To explain the decreasing part of the dependence, one can involve the magnetic 'freezing out' of the impurity, which has been studied in papers [49–50]. Magnetic-field increase results in an increase in the binding energy of a donor E_D. The latter affects the concentration of charged donors, i.e. leads to its reduction. N_D+ = N_D [1 + 2exp{(E_F + E_D − ℏħω_c/2)/k₀T}]⁻¹, where E_F is the Fermi level energy, ħω_c^c is the electron cyclotron energy. Variational calculation of E_D has been made in paper [51, 52] making use of the test Pokatilov–Rusanov functions [53]. It has given the theoretical dependence E_D(B), which agrees with the results of Hall measurements at the low field (high-field Hall-effect measurements are distorted by the field 'freezing out' of electrons due to the growth of E_D(B)). Considering the change in the exciton damping to be Γ(B) = σ N_D+ where σ is the cross section of the exciton scattering on a charged impurity centre, using the data of the experimental dependence K(B), and taking into account both the impurity compensation rate and the formation of near-surface volume charge, one can obtain satisfactory agreement for GaAs.

The behaviour of the integrated absorption in a magnetic field is a bit more complicated in solid solutions as well as in heavily doped semiconductors [54, 55]. Taking into consideration the potential fluctuations, the calculated magnetic-field variation of the concentration of charged donors N_D+ turns out to be much more efficient. This explains the fact that the fall of integrated absorption K with the magnetic-field increase is deeper in AlGaAs than in GaAs.

So, the analysis of integrated absorption K as a function of the magnetic field for two kinds of semiconductor crystals (compound GaAs and quasi-binary solid solution Al_0,15Ga_0,85As) clearly shows (by an example of the lowest state related to the zero Landau level) that magneto-excitons (excitons modified by the magnetic field) are indeed not just DE but a quasi-particle of more complicated nature, namely diamagnetic-exciton polariton (DEP).

A question arises: can one extend these conclusions to the other DE states, e.g. ones with the Landau number l > 0? It is worth noting that, to observe polariton effects, the 'subcritical' damping γ < γ_c is necessary.
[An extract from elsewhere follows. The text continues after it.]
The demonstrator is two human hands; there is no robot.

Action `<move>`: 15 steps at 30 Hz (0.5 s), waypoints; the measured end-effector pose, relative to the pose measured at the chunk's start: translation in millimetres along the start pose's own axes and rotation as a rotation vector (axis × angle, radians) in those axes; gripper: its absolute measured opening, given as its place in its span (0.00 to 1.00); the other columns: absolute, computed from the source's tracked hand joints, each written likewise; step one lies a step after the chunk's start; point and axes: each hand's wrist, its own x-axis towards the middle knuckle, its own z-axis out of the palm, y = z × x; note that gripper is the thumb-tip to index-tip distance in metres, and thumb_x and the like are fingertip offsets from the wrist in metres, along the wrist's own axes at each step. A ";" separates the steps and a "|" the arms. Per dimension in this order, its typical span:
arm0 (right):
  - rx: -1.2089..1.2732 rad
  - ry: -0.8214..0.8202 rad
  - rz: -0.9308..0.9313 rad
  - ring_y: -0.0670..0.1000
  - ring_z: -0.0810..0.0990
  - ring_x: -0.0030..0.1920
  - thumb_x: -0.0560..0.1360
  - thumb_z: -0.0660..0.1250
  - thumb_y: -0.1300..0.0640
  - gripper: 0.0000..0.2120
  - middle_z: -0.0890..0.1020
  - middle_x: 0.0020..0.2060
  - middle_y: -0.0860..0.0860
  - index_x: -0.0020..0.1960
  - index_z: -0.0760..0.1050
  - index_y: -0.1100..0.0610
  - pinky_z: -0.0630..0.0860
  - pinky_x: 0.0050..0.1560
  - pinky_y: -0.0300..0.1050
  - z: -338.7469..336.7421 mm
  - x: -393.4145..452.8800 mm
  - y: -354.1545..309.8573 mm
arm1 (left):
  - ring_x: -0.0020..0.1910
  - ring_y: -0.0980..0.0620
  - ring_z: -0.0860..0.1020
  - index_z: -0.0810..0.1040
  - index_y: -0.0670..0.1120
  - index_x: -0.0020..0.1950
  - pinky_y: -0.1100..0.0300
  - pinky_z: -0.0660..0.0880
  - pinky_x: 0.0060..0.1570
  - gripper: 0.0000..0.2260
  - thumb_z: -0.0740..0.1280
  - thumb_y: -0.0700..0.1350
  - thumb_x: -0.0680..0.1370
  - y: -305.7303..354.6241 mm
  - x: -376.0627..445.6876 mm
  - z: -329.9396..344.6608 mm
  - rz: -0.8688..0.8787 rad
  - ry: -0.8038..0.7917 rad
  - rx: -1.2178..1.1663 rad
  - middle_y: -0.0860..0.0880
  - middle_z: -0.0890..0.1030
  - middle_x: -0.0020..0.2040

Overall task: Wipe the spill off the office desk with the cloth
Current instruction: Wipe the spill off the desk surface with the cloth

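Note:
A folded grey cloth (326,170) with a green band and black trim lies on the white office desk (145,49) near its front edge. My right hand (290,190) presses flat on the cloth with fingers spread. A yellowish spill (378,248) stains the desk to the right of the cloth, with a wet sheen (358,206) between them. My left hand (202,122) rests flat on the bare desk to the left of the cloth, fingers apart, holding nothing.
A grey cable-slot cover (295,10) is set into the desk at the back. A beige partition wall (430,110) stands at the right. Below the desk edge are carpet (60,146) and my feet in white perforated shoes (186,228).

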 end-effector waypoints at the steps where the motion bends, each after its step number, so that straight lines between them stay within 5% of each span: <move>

Besides, one can ascertain that switching on magnetic-field keeps polariton properties of the first DE series at least. So, looking at the behaviour of half-widths of lines related to higher states with greater Landau numbers l_c > 1, we can suppose that the γ < γ_c rate is observed up to energies exceeding E_g significantly (see, for example paper [16]). Furthermore, the oscillator-strength increase together with a possibility of simultaneous decrease of damping lead to moving up (towards higher damping) the border line of the observation of the EP effects.

There is no doubt that the DEP will become a basis of interband magneto-optical phenomena in other crystals studied usually using the most perfect samples which show the 'exciton' behaviour without a magnetic field already.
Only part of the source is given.